A hip joint that has been destroyed by arthrosis always has to be fully replaced. This entails replacement with an artificial socket that is fitted into the pelvis, as well as a hip stem that is implanted into the femur and a spherical head that is placed on the hip stem and moves within the socket. Each type of implant features a wide variety of models in various sizes. The choice of implant is based on the bone quality of the patient. Using the data from the examination and a special X-ray image, I plan the hip surgery and determine the size, position and type of fixation of the implant. In this process, I also take any potential difference in leg length into account.
How long do artificial hip joints last?
Experience shows that artificial joints last 20 to 25 years. Deciding factors in the lifespan and functionality are the material of the gliding joint pairs, the physical demands and the bone quality.
How does osteoarthtritis of the hip progress?
Osteoarthritis of the hip joint is usually age-related wear and tear that involves abrasion of the cartilage. The abrasion particles cause an inflammatory reaction that leads to the increased formation of synovial fluid.
What is more, after it reaches a certain level, the inflammation itself has a destructive effect on the cartilage, leading to even more cartilage degradation.

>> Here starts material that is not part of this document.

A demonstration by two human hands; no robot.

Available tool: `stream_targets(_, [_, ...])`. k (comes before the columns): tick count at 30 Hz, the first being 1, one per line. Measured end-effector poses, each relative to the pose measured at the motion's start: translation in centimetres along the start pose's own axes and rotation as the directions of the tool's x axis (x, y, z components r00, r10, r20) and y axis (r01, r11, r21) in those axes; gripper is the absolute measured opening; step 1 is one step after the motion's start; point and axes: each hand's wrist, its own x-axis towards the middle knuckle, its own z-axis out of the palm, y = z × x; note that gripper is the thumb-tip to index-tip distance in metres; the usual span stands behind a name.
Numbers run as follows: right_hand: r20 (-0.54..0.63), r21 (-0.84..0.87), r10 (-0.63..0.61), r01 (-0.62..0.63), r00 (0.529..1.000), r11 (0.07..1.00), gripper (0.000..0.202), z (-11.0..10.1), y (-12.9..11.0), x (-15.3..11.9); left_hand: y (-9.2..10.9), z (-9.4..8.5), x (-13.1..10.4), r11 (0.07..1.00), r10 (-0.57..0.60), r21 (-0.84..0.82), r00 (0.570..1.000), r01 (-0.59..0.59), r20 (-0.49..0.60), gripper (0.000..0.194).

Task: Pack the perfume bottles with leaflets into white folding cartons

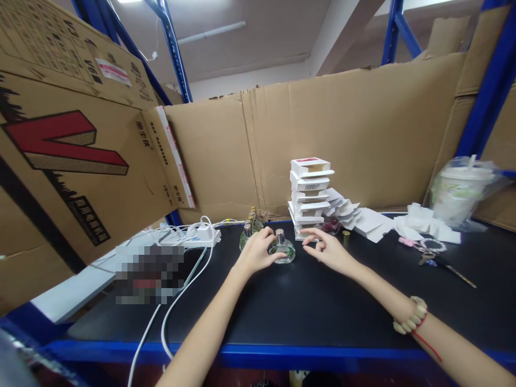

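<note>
A clear glass perfume bottle with a silver neck stands upright on the black tabletop. My left hand grips it from the left, thumb in front and fingers behind. To its right, my right hand hovers apart from the bottle, fingers curved and spread with nothing between them. Behind my left hand is a row of similar bottles with gold or silver tops, partly hidden by the hand. A small gold cap sits on the table beyond my right hand.
White boxes are stacked at the back, beside folded white cards. Keys and a bagged cup are at the right. A power strip, white cables and a blurred-out device lie left. Cardboard walls the back.
</note>
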Motion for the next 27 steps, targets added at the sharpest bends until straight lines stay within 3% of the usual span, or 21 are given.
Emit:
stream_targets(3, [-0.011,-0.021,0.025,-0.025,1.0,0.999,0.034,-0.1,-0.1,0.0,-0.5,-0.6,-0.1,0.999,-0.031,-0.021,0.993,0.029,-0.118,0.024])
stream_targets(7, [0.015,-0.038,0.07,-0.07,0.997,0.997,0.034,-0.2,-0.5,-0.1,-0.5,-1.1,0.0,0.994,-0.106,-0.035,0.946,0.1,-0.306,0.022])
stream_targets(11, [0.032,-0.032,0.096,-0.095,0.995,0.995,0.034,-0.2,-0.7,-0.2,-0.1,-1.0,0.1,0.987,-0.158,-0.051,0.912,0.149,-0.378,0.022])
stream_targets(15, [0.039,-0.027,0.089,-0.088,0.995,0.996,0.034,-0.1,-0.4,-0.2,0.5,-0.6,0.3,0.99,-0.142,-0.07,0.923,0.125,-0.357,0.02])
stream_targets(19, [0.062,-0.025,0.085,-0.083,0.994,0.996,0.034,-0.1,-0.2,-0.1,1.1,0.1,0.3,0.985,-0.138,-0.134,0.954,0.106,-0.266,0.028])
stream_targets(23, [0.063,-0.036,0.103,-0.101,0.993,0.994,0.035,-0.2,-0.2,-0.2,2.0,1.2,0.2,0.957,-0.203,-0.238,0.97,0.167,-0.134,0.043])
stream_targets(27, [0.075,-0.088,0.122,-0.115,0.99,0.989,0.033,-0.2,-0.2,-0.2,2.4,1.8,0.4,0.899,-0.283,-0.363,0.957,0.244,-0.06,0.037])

The bone initially reacts to the increasing strain with intensified calcification (sclerosing). Later on, it becomes involved in the self-destructive inflammatory reaction: the bone is degraded and cysts form. To compensate for this, the body forms bony growths (osteophytes) at the edge of the joint to stiffen the destroyed joint in the long run and thus end the sensation of pain.
The disease follows a wave-like pattern:
it is entirely possible for incredibly strong feelings of pain to be followed by intervals in which patients are free from pain. As the disease progresses, however, the frequency of the episodes of pain increases to the same extent as the duration of the pain-free intervals decreases.
The most important message in this context is that osteoarthritis is not curable , but the progression and symptoms can be alleviated (see non-surgical treatment).
When the disease has progressed so far that physical therapy measures, painkillers and anti-inflammatory medication no longer have any effect, the only measure left is an total joint replacement (endoprosthesis).
Osteoarthritis develops, therefore, over various stages, which are easily visible and can be well assessed on X-ray images, which is why X-ray imaging is the most important diagnostic tool for arthrosis.